Pernyataan itu memaksa orang-orang di sana menjadi saling pandang.

"Anda yakin hanya dua orang saja?" Fabina Orborox akhirnya bersuara. Bagaimana pun penjelasan sang pangeran di pandangan masih sulit diterima.

"Ya. Memang hanya dua orang yang menyerang Libra." Eran Lybria yang sejak tadi diam akhirnya ikut serta. Sang Panglima itu pun menatap lekat tabib Orion yang berseberangan tak jauh darinya. "Dan dua orang bermata merah itu entah kenapa mengingatkan aku pada sesuatu."

"Mata merah?"

"Gurumu."

Sosok berkulit putih pucat itu terdiam. Tiba-tiba ia tertunduk dalam, lirihan sang panglima jelas menyentak kesadaran. Kalau orang yang dimaksud tidaklah asing bagi sang tabib kerajaan.

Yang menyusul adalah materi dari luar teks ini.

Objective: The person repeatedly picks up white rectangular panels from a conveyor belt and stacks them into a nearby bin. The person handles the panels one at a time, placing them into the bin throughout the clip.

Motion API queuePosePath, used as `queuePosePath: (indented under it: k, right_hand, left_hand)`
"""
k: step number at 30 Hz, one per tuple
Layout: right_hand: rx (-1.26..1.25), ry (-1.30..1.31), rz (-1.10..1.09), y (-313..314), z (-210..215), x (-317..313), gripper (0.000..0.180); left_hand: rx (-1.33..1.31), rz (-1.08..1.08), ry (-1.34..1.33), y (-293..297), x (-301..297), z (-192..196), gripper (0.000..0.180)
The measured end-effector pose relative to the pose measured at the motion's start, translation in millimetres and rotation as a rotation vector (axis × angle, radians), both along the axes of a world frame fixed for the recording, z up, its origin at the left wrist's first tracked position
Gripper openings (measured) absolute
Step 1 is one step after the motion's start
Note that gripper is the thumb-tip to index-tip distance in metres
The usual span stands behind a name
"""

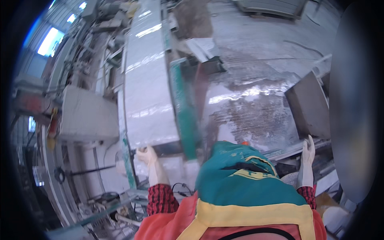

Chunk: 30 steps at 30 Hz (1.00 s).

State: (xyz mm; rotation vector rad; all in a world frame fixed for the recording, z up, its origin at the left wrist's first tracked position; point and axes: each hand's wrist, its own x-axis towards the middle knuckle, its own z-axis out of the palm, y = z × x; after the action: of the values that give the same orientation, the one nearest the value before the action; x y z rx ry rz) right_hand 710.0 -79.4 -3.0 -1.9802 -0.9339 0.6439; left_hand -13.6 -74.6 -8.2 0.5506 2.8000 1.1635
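Observation:
My left hand (147,155), in a pale glove, is at the near left corner of a long glossy white slab (150,92). Its fingers are curled closed at the slab's edge; the fingertips are partly hidden. A dark gap shows under the slab's near end. My right hand (307,154), also gloved, is raised out to the right with its fingers stretched and nothing in it. Nearest to it is a grey-brown box-like panel (308,105).
A green rail (185,112) runs along the slab's right side. Beyond it lies a wet, streaked pale surface (252,116). Machinery with a pale box-shaped housing (90,114) stands left. A large blurred grey shape (354,100) fills the right rim. A pallet-like stack (272,7) sits far off.

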Motion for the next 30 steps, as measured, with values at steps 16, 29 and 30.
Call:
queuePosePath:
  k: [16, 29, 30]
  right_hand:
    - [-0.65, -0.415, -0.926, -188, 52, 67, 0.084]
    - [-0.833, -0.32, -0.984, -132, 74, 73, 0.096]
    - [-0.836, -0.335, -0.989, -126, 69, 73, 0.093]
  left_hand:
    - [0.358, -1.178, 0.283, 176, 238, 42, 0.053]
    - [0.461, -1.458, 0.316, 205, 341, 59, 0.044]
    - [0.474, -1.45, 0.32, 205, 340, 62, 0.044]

Perlahan Fabina mengangkat wajahnya dan menatap pria itu dengan ekspresi yang sulit diartikan.

"Aku tidak mengerti maksudmu, Tuan."

Sekarang tak ada lagi yang berbicara, selain menunggu utusan dari Libra menyuarakan isi hatinya. Sepertinya bagi orang-orang yang hadir di sana, lebih baik menonton di tepian menurut mereka.

"Apa kau benar-benar tidak mengerti?" pria yang tersohor namanya itu pun memajukan tubuhnya. "Orang yang menyerang kerajaan kami mirip dengan gurumu, Fabina. Mata mereka mirip dengan guru terkutukmu itu."

Tak dapat dipungkiri kalau hati Fabina terasa panas. Tangan yang tersembunyi di bawah meja mendadak terkepal.

Entah kenapa ia merasa disudutkan. Dan kepala yang dimiringkan pun menjadi jawaban. Sebelum isi pikiran dilirihkan ia pun melirik sekilas para utusan Darkas di seberang.

"Hanya mirip bukan? Guruku sudah mati. Anda tahu itu, Panglima Eran. Karena anda juga ada di sana, saat aku membunuhnya."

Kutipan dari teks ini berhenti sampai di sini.